1) In meines Freundes Garten, im stillen Kämmerlein,
gelabt aus seinem Becher, schlief ich allmählich ein.
Da hört' ich eine Stimme und hob das Angesicht,
ich rief nach meinem Freunde, ich sucht' und fand ihn nicht.
2) O, wie die Seele bangte, wie fuhr ich aus dem Schlaf,
als, den das Herz verlangte, das Auge nicht mehr traf.
Wie sprang ich auf vom Lager – Ich will, rief ich erschreckt,
durch alle Gassen spähen, bis ihn mein Aug' entdeckt.
3) Ich will so lange rufen, nicht eher schweig' ich still,
bis ich – 'Du arme Seele, was sprichst du doch, ich will!
Als ob der eigne Wille, der eigne blöde Blick,
ihn je erreichen könnte, ihn jemals rief zurück!
4) Als wär's nicht freie Gnade, wenn er der Braut, sich zeigt,
wenn ihr der Himmelskönig das Zepter liebend neigt!
ich eilte durch die Gassen, ich suchte tiefbetrübt.
Doch hab' ich nicht gefunden, den meine Seele liebt.
5) Es wuchsen meine Sorgen, ich spähte allerwärts,
der Blick ward immer trüber und bänger stets das Herz.
Es fanden mich die Hüter und fragend blieb ich stehn:
habt ihr den Freund nicht funden? habt ihr ihn nicht gesehn?
6) Ach meine Seele suchte bei Menschen Trost und Rat!
Als wüssten jene Hüter um ihres Freundes Pfad.
Als könnt' ein Mensch uns künden, und stünd' er noch so hoch,
wie wir ihn wiederfinden, wenn er sich uns entzog.
7) Er hat wohl seine Wächter, die auf den Zinnen stehn,
er lässt wohl treue Hüter durch alle Straßen gehn.
Sie haben Rat und Lehre und stillen manchen Harm:
doch hielt in meinem Kummer ich Fleisch für meinen Arm.
8) Ich wandte meine Schritte, die Brust voll tiefen Gram.
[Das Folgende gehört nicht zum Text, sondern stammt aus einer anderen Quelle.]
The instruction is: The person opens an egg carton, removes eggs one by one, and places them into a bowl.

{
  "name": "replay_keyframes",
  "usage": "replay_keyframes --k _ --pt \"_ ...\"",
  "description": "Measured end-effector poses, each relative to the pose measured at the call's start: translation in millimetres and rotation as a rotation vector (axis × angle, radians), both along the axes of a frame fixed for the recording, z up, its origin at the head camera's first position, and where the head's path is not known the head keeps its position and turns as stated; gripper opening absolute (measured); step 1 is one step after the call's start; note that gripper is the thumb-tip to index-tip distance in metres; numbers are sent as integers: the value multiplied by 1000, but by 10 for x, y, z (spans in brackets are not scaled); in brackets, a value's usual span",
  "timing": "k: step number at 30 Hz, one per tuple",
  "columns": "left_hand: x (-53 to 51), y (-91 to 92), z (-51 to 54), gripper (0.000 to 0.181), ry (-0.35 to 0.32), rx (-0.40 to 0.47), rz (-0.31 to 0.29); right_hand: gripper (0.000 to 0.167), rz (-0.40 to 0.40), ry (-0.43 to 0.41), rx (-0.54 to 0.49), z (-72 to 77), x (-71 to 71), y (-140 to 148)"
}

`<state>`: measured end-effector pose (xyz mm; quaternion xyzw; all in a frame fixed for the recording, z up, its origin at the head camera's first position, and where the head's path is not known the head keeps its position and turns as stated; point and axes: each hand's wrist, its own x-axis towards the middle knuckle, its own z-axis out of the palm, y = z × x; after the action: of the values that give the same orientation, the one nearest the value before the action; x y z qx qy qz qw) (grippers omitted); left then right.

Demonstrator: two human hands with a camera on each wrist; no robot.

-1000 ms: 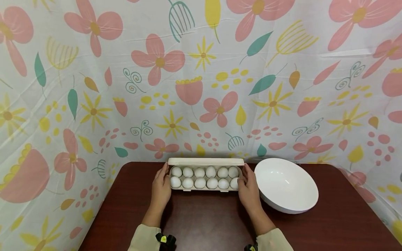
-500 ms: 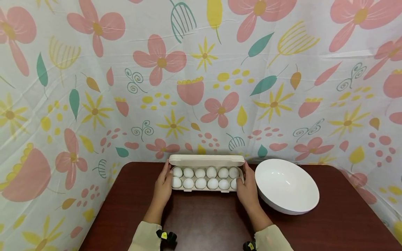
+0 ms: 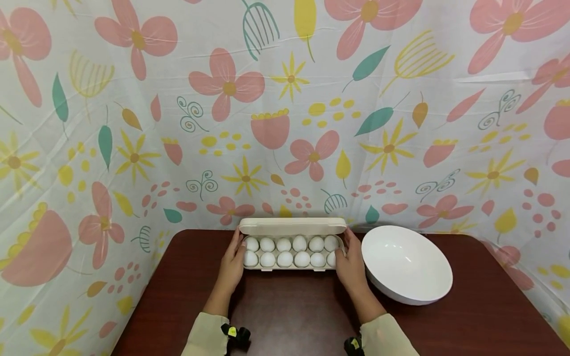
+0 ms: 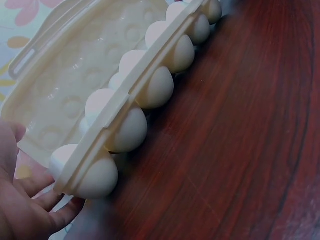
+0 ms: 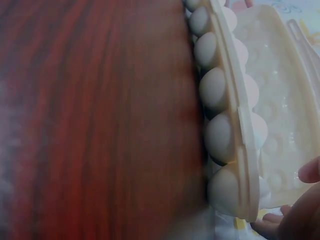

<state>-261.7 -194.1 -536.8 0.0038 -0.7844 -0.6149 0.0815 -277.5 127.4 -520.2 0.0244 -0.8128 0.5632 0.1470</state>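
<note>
Cream egg carton [image 3: 285, 268] near the middle of the far edge of the counter [image 3: 291, 311], long side running left to right; whether it bears fully on the wood or is held slightly clear, we cannot tell; we count twelve white eggs [image 3: 284, 259] in it, two rows of six, one to each hollow; the lid [image 3: 292, 226] is up along the far long side, and both wrist views show us its dimpled inner face; two small tabs [image 3: 265, 270] on the near rim; eggs of the near row bulge below that rim in the wrist views; left grip [image 3: 230, 263], a person's bare hand, pinches the carton's left end, thumb over the rim, fingers on the outer side; right grip [image 3: 353, 263] pinches the right end likewise, thumb partly covering the corner egg of the near row; just right of that hand we note a large round white bowl [image 3: 407, 264], glossy inside, on the counter; pale beige sleeves [image 3: 206, 336] on both arms, and at each wrist a black unit [image 3: 237, 336] with a yellow mark; behind and to the sides hangs white cloth [image 3: 285, 111], creased, printed with pink flowers, yellow blooms and teal leaves.
</note>
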Motion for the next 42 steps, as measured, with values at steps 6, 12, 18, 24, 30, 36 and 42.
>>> replay_keyframes --k 6,12,18,24,30,36,42 --pt "-48 -12 19 62 -34 -29 -22 72 -35 -110 145 40 -16 11" --pt "-88 -20 15 66 -16 -92 -44 82 -15 -163 253 51 -38 20" --pt "-110 -20 -14 64 -38 -52 -74 86 -8 -156 333 61 -34 10" --pt "-77 -30 -52 61 -56 -53 -50 88 4 -169 352 62 -21 -10" --pt "69 -34 194 59 -66 -17 -79 90 1 -187 345 74 40 -23" --pt "-34 -117 -52 58 -53 14 -67 92 21 -206 332 89 81 -53" --pt "-27 -103 -98 59 -47 18 -48 88 23 -219 372 105 66 -25"
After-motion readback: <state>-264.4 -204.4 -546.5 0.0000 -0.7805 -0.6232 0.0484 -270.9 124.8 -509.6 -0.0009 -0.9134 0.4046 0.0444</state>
Doch wie ich nun von ihnen ein wenig über kam,
wie völlig ich verzagte an aller eignen Kraft,
wie trostlos ich erkannte, was Menschenhilfe schafft –
9) Wie ich von eignem Wollen zu ihm nicht länger sprach,
und wie an seiner Schwachheit mein Herz zusammenbrach:
da hab' ich ihn gefunden, da trat er an mein Herz,
da hat er mich entbunden von allem Gram und Schmerz.
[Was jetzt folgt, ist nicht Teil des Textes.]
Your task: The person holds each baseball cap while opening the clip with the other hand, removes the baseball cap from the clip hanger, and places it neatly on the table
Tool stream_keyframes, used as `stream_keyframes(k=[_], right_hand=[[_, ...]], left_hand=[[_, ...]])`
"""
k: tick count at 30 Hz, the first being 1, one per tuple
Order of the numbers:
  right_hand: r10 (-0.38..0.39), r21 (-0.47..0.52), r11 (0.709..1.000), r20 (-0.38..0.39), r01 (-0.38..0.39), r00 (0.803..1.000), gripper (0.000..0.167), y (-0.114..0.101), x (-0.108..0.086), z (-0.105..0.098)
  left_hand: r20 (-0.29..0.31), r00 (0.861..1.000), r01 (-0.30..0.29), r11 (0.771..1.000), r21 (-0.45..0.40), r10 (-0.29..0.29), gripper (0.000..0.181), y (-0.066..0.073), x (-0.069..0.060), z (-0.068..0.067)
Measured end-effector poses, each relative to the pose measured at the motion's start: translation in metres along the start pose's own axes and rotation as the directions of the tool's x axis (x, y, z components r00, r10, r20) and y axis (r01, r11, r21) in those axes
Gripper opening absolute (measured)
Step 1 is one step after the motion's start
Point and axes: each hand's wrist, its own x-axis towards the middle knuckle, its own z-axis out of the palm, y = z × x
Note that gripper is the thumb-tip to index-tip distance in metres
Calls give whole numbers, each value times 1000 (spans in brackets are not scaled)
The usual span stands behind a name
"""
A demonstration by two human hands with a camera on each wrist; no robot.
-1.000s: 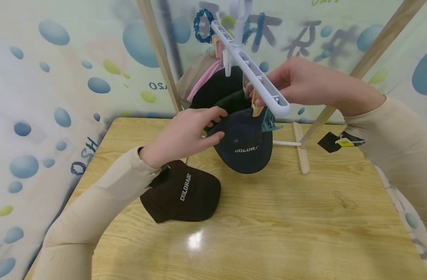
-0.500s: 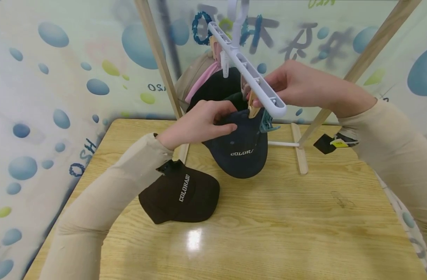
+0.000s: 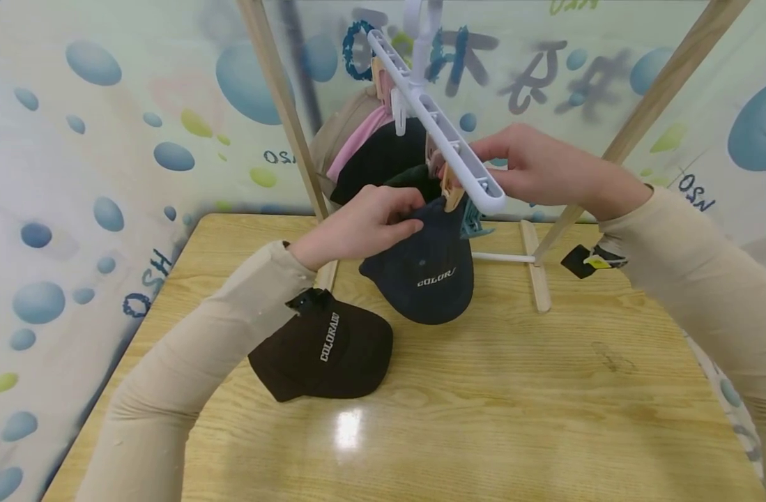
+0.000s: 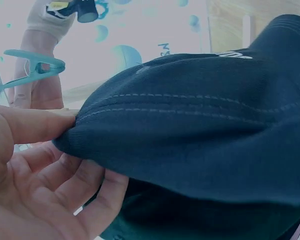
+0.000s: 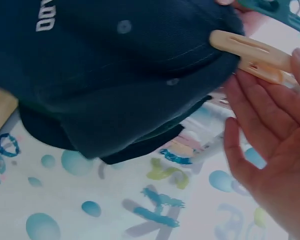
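In the head view a navy cap [image 3: 429, 268] hangs under the white clip hanger [image 3: 439, 129]. My left hand [image 3: 370, 224] pinches the cap's edge between thumb and fingers, plain in the left wrist view too. A pale orange clip [image 5: 252, 52] bites the cap's edge in the right wrist view, and my right hand [image 5: 275, 135] has its thumb and fingers at the clip's far end. Beside it is a teal clip [image 3: 473, 222]. A dark green cap [image 3: 414, 183] lies directly behind the navy one.
Black [image 3: 383, 157], pink [image 3: 357, 143] and beige caps [image 3: 340, 125] hang farther back. A dark brown cap [image 3: 332, 355] lies on the wooden table [image 3: 483, 418]. Wooden stand legs [image 3: 282, 97] rise at both sides, joined low down by a white bar [image 3: 502, 258].
My left hand has moved right from beside the navy cap and now pinches its edge. The cap has shifted slightly left and down. My right hand stays by the orange clip.
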Motion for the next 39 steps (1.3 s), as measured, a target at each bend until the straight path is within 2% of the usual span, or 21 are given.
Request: stream_keyframes(k=[5,13,21,30,33,39], right_hand=[[-58,-88,995,-60,52,997,13,5,-2,1],[-140,-241,964,-102,112,985,12,3,-2,0],[-132,-246,965,-139,95,981,9,2,-6,-1],[-124,-244,967,-178,78,976,14,8,-13,-4],[-117,-237,969,-178,73,977,15,9,-14,-4],[-117,-228,971,-171,76,978,19,8,-14,-5]], left_hand=[[20,1000,17,1000,22,-18,4,0,0,-1],[63,993,99,995,26,-101,6,1,-8,-2],[82,984,159,987,23,-160,6,1,-17,-3],[110,973,204,979,8,-204,3,-1,-37,-6],[97,975,199,980,-4,-198,3,0,-44,-5],[58,991,121,993,-5,-120,3,6,-60,-2]])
10) Da hab' ich ihn gefunden, da hat er mir gezeigt.
Warum er mir entschwunden, warum er mich gebeugt.
Nicht bloß zu süßem Kosen schloss er mit mir den Bund,
nicht, krank zu sein vor Liebe, ward ich durch ihn gesund.
11) Nicht, weil er Fried' und Freude in reicher Fülle gibt,
will er, dass meine Seele den Freudengeber liebt,
nein, weil ich in mir selber so elend und gering,
dass, wo er je mich ließe, ich ganz verloren ging.
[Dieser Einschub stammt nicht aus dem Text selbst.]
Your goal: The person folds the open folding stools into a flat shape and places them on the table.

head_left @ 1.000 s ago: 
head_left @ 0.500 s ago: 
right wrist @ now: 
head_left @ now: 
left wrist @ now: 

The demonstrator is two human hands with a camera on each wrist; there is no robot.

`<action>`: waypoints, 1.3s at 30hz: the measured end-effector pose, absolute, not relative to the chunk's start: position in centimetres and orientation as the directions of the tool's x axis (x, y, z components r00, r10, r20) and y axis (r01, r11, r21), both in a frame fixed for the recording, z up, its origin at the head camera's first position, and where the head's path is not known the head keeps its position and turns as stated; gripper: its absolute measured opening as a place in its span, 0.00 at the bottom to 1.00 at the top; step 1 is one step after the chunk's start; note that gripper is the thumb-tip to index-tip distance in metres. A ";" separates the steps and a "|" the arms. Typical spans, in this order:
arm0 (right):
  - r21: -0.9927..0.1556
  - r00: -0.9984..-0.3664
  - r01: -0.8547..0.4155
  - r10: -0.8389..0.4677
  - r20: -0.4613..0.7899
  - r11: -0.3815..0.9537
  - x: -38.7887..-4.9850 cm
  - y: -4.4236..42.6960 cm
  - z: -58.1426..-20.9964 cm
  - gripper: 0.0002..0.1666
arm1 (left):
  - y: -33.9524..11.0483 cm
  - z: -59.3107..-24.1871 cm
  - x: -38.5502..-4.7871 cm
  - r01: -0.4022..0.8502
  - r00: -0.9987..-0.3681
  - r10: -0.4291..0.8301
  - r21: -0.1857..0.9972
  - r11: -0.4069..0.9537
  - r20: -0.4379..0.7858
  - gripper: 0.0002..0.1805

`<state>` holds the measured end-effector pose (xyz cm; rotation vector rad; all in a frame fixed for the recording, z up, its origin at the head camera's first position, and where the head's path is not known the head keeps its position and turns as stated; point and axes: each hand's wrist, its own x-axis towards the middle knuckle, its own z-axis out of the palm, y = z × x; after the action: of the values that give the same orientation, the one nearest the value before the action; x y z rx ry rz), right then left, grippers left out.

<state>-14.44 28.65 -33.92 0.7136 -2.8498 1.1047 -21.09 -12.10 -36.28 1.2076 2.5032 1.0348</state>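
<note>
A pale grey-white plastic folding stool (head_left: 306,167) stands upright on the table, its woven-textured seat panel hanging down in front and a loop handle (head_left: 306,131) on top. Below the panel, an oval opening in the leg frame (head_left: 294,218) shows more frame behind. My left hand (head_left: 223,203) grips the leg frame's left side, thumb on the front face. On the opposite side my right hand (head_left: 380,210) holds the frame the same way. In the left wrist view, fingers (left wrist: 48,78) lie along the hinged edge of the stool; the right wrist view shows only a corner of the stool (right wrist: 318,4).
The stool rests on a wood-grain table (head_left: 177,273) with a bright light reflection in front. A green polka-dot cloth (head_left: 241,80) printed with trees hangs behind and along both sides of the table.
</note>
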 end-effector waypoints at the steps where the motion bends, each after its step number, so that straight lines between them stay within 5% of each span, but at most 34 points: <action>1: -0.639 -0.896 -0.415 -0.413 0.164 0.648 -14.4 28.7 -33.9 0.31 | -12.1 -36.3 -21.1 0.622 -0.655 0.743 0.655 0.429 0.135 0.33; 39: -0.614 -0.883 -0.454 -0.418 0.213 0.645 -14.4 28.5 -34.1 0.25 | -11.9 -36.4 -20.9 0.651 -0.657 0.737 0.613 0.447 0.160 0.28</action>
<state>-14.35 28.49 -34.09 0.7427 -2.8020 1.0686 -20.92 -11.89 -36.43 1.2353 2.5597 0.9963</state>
12) Drum nicht in träger Ruhe soll ich mich seiner freun,
ich soll in seinem Dienste nicht Kampf und Mühe scheun.
Ich soll mich ihm ergeben, ohn' Aussicht auf Gewinn,
genug dass ich errettet und freigesprochen bin.
13) Wohl führt er in die Stille, wenn er die Braut erwählt,
doch nur, dass er die Seele mit Kraft zum Kampfe stählt,
zum Kampfe mit dem Feinde, bei Herz und Reich bedroht,
von innen und von außen, zum Kampf bis an den Tod.
14) Er nahm auch mich besonders ins stille Kämmerlein,
hat mir das Herz erquicket mit süßem Freudenwein.
Nun sendet er auf's Neue hinaus mich in die Welt,
dass ich von ihm soll zeugen, so lang' es ihm gefällt.
15) Das ließ er mich erkennen, das hat er mir gezeigt.
Ich gebe mich mit Freuden, sein Joch ist sanft und leicht.
Und ob's auch schwere Stunden in seinem Dienste gibt!
Ich habe doch gefunden, den meine Seele liebt!